Comment se caractérise la corruption au Canada ?

A force de reportages et de révélations, on est arrivé à forger l’expression des « 3 C » qui renvoie à la corruption, la collusion et le crime organisé. Nos enquêtes ont démontré l’existence d’une collusion entre les différentes entreprises de construction et les firmes de génie-­conseil pour truquer les appels d’offres publics. Quant au crime organisé, il sert en quelque sorte de chef d’orchestre dans certains contrats de construction. Au passage on impose une taxe, ce qui est un phénomène complètement illégal et criminel. Pour ce qui est de la corruption, elle se manifeste sous la forme de financements occultes de certains partis politiques par des firmes de construction et de génie-­conseil, qui au Québec n’ont pas le droit de financer les partis politiques. Grâce à un système de prête-noms, ces firmes ont trouvé le moyen de donner de l’argent aux partis politiques, qui en retour leur facilitent l’obtention de contrats.

Photo tirée par http://ici.radio-canada.ca/

Photo tirée par http://ici.radio-canada.ca/

Pourriez­-vous être plus explicite quant à cette collusion ?

La collusion s’opère entre les entrepreneurs en construction qui se mettent d’accord pour truquer le processus normal d’appel d’offres, qui veut que la plus basse soumission remporte l’appel d’offres. Les règles du jeu sont connues, plusieurs entreprises de construction proposent un montant à la municipalité ou au gouvernement. Pour réaliser telle route, elles vont dire moi je vais pouvoir faire cela pour tant de millions, et l’entreprise qui aura proposé le prix le plus bas remporte le contrat dans le cadre d’une compétition loyale. Mais dans la réalité, ces entrepreneurs censés se livrer une compétition acharnée sont de mèche pour truquer l’opération. Ils montent une fausse compétition, pas une vraie, ce qui du coup leur permet de gonfler artificiellement les coûts des travaux d’infrastructure.

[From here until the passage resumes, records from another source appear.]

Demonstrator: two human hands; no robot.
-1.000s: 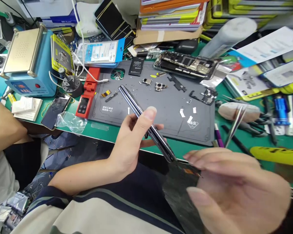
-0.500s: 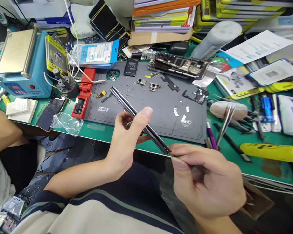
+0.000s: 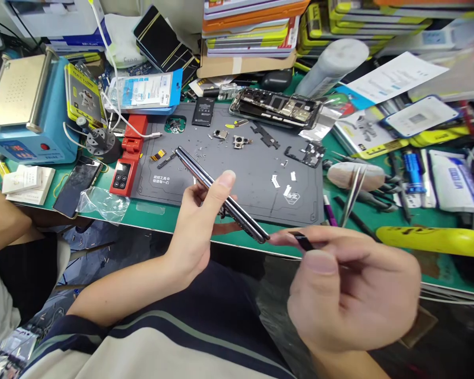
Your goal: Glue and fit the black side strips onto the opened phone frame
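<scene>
The phone [image 3: 243, 216] has glossy, metallic-looking sides, the mat [image 3: 255, 181] a smooth, matt surface.

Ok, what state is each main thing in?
Held phone, tilted, gripped in the left hand
Black strip, pinched in the right hand
Phone at the back, opened, insides showing
Phone at the left, screen dark
Battery, lying loose on the mat
Cable, plug end unconnected

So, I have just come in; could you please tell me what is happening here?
The person's left hand holds a slim dark device at a slant. The right hand pinches a small black strip near the device's lower end. Behind them, a grey mat bears loose parts, and an opened phone lies at its far edge.
</scene>
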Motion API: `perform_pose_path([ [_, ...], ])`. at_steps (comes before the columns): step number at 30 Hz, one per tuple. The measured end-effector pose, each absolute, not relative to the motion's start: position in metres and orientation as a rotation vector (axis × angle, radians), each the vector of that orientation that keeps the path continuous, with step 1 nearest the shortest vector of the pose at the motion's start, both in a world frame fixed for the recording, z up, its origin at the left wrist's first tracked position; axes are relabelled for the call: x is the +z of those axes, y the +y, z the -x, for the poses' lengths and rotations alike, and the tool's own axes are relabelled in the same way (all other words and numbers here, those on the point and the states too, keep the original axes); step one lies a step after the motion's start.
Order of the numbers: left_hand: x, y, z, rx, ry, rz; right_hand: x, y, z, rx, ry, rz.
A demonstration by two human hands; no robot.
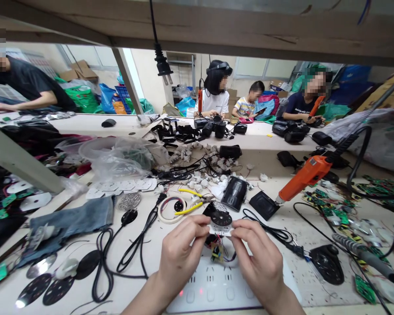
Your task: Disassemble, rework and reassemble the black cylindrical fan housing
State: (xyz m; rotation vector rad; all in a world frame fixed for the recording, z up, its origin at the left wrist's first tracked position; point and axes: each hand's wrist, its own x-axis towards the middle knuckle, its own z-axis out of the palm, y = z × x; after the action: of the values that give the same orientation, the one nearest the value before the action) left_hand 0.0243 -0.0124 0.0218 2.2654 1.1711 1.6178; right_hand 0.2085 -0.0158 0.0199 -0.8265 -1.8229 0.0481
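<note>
Between my left hand [186,245] and my right hand [256,249] is a small assembly with a round black perforated disc [220,217] on a white plate [219,231]. My fingertips pinch the plate at its left and right edges. Coloured wires and a small circuit board [217,251] hang below it. Beneath my hands lies a white power strip [210,282] with small red lights. Beyond the assembly rest yellow-handled pliers [190,208], a roll of tape [171,210] and a black cylindrical housing [231,192].
An orange electric screwdriver [304,177] hangs at the right, its tip by a black square part [264,205]. Power cords [107,267] and black discs [62,288] lie to the left. Green circuit boards [364,286] are scattered right. A plug [163,65] dangles overhead; several people sit or lean beyond.
</note>
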Motion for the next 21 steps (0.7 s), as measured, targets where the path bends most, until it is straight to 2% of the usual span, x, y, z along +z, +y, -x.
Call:
perform_pose_path([
  [21,0.012,-0.010,-0.032,1.607,1.230,-2.299,0.008,-0.006,-0.209,0.151,-1.834,0.878],
])
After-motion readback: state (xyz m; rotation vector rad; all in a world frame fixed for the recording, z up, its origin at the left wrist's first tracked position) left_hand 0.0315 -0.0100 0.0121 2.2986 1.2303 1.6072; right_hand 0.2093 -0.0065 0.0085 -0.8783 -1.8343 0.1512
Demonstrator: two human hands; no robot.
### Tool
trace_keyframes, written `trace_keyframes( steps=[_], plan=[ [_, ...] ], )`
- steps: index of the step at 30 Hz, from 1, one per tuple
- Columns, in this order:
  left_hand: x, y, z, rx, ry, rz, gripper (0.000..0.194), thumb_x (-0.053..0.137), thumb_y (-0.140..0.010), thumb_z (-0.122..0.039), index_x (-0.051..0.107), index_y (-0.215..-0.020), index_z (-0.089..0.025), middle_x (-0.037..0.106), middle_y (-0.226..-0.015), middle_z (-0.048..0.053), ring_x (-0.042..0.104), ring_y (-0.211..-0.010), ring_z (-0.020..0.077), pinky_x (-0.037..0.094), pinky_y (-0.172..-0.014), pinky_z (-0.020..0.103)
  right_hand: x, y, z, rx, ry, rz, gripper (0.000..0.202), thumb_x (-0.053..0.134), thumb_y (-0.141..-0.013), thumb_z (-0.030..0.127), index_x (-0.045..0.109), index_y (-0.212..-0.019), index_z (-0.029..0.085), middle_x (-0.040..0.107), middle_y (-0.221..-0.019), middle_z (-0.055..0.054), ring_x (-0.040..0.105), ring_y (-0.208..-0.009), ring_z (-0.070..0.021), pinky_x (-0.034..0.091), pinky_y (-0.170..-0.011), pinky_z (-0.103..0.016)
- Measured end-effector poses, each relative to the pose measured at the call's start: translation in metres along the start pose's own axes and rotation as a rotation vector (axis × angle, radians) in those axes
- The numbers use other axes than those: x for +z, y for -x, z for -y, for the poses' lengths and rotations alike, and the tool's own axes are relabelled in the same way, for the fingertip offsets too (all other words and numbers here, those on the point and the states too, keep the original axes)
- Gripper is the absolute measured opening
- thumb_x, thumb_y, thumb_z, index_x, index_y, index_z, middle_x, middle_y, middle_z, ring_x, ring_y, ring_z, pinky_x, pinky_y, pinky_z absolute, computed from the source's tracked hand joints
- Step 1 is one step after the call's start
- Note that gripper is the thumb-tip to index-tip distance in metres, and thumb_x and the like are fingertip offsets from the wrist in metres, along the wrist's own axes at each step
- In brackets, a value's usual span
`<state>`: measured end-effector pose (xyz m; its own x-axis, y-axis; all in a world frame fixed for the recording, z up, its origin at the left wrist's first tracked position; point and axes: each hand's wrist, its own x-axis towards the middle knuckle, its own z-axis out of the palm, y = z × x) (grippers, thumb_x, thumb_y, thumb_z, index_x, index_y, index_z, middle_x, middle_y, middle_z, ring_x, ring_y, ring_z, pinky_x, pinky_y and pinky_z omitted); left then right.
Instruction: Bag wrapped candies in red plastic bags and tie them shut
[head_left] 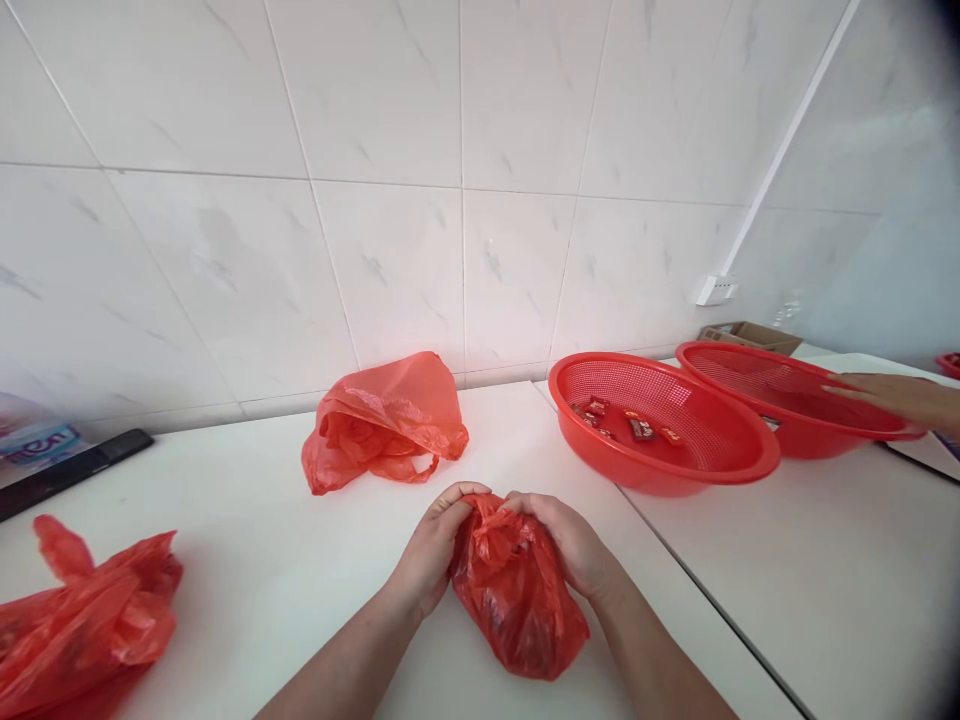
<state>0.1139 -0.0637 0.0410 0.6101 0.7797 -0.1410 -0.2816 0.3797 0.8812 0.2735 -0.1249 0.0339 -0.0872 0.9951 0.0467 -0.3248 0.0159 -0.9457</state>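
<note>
In the middle of the near table lies a filled red plastic bag (525,610), gathered and knotted at its top; its contents show only as dark shapes through the film. My left hand (433,550) grips the bag's upper left side, fingers closed on the plastic. On the opposite side my right hand (566,540) pinches the plastic beside the knot. Just beyond my hands sits a loose, crumpled red plastic bag (390,415). A red colander basket (675,470) at the right holds several small wrapped sweets (641,427).
Another red bag (97,620) lies at the near left. A black flat object (82,470) and a clear labelled package (37,445) are behind it. Another person's hand (892,395) reaches over a second red basket (795,435). A cardboard box (750,337) stands by the tiled wall.
</note>
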Motion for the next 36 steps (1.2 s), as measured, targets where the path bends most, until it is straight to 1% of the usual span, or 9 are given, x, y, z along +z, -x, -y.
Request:
trace_keyframes(
  steps=[2,5,7,10,16,20,24,31,36],
  plan=[
    [0.001,0.0,-0.001,-0.001,-0.006,0.003,0.013,0.056,-0.081,-0.025,0.058,-0.091,-0.018,0.063,-0.074,0.0,0.055,-0.062,0.0104,0.043,-0.059,0.02,0.0,-0.001,-0.001,-0.02,0.087,-0.015,0.025,0.053,-0.083,0.036,0.065,-0.074,0.016,0.056,-0.08,-0.001,0.05,-0.073,-0.0133,0.04,-0.072,-0.028],
    [0.001,0.001,-0.001,-0.003,-0.029,-0.019,0.014,0.056,-0.08,-0.026,0.058,-0.092,-0.019,0.065,-0.076,0.001,0.057,-0.062,0.0111,0.043,-0.058,0.021,0.001,-0.002,-0.001,0.006,0.194,-0.011,0.01,0.063,-0.076,0.025,0.064,-0.082,0.017,0.058,-0.084,0.0,0.053,-0.075,-0.0137,0.042,-0.073,-0.028],
    [0.002,0.002,-0.001,0.002,-0.049,-0.042,0.014,0.057,-0.08,-0.027,0.057,-0.091,-0.019,0.063,-0.074,0.001,0.056,-0.06,0.0107,0.042,-0.056,0.02,0.003,-0.001,0.001,0.013,0.206,-0.046,0.022,0.063,-0.074,0.021,0.058,-0.095,0.022,0.058,-0.087,0.001,0.055,-0.075,-0.0137,0.044,-0.071,-0.028],
    [0.003,0.003,0.0,0.03,-0.083,-0.058,0.013,0.058,-0.079,-0.027,0.058,-0.09,-0.019,0.061,-0.071,-0.001,0.054,-0.058,0.0092,0.041,-0.056,0.019,0.009,0.0,0.004,0.028,0.319,-0.158,0.037,0.062,-0.071,0.018,0.05,-0.105,0.027,0.056,-0.086,0.004,0.056,-0.072,-0.0134,0.045,-0.065,-0.026],
    [0.01,0.007,0.002,0.077,-0.224,-0.032,0.014,0.058,-0.081,-0.03,0.059,-0.09,-0.019,0.064,-0.078,0.001,0.056,-0.063,0.0112,0.043,-0.059,0.021,0.013,-0.005,-0.005,0.03,0.697,-0.352,0.015,0.051,-0.075,0.021,0.058,-0.088,0.023,0.062,-0.072,0.002,0.056,-0.064,-0.0148,0.041,-0.058,-0.025],
    [0.015,0.009,0.001,0.116,-0.288,0.026,0.015,0.059,-0.081,-0.03,0.059,-0.091,-0.019,0.063,-0.081,0.001,0.056,-0.068,0.0116,0.044,-0.063,0.022,0.012,-0.009,-0.015,-0.025,0.881,-0.516,0.03,0.045,-0.076,0.017,0.062,-0.099,0.026,0.066,-0.073,0.0,0.058,-0.066,-0.0168,0.041,-0.064,-0.029],
    [0.014,0.009,0.003,0.171,-0.319,0.047,0.01,0.059,-0.082,-0.027,0.054,-0.088,-0.02,0.059,-0.078,-0.002,0.053,-0.066,0.0097,0.042,-0.06,0.02,0.015,-0.009,-0.014,-0.084,0.65,-0.458,0.037,0.042,-0.074,0.014,0.066,-0.099,0.028,0.068,-0.084,0.0,0.06,-0.076,-0.017,0.043,-0.069,-0.028],
    [0.004,0.006,0.013,0.259,-0.446,0.017,0.007,0.05,-0.081,-0.016,0.047,-0.085,-0.022,0.053,-0.074,-0.004,0.049,-0.065,0.0101,0.039,-0.058,0.02,0.011,-0.007,-0.003,0.025,0.183,-0.24,0.024,0.052,-0.068,0.015,0.068,-0.085,0.019,0.061,-0.07,0.001,0.053,-0.063,-0.0134,0.041,-0.058,-0.024],
    [0.004,0.007,0.012,0.359,-0.607,-0.079,0.006,0.049,-0.081,-0.016,0.049,-0.083,-0.022,0.055,-0.077,-0.002,0.051,-0.07,0.0131,0.041,-0.062,0.022,0.001,-0.003,0.002,0.016,-0.182,-0.163,0.02,0.06,-0.074,0.028,0.065,-0.09,0.018,0.064,-0.08,-0.002,0.058,-0.071,-0.0159,0.046,-0.071,-0.03]
  ],
)
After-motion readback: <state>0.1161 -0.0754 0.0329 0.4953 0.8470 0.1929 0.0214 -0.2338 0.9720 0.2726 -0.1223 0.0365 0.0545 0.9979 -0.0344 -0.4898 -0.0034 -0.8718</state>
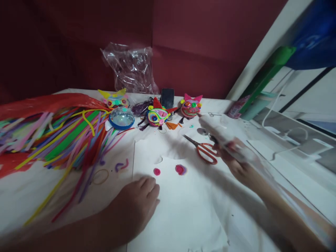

En ce moment, plusieurs de ces entrepreneurs sont assignés en justice. Ils auraient donné des pots­-de­-vin à certains maires. La justice continue d’examiner ces affaires et des procès vont avoir lieu. Ces actes répréhensibles visaient surtout à obtenir l’information privilégiée à même d’orienter au mieux les affaires ou d’influencer les politiciens pour obtenir tels ou tels contrats.

Pourquoi les partis politiques auraient-­ils eu besoin de recourir aux caisses noires alors qu’ils sont dans un système démocratique ?

C’est pour avoir plus d’argent. Chez nous, officiellement, les partis politiques sont financés par les cotisations populaires. C’est de moins en moins vrai, les citoyens ordinaires donnent de moins en moins aux partis politiques, et ce depuis de nombreuses années. Il s’ensuit que les partis politiques se sont tournés vers ces caisses-­là. Les campagnes électorales avec la publicité coûtent de plus en plus cher. Pour comprendre le système, sachez qu’il y a un manque à gagner sur les cotisations des citoyens ; pour financer leurs campagnes électorales, ils sont contraints de voir du côté des caisses noires, le but ultime des partis étant de prendre le pouvoir.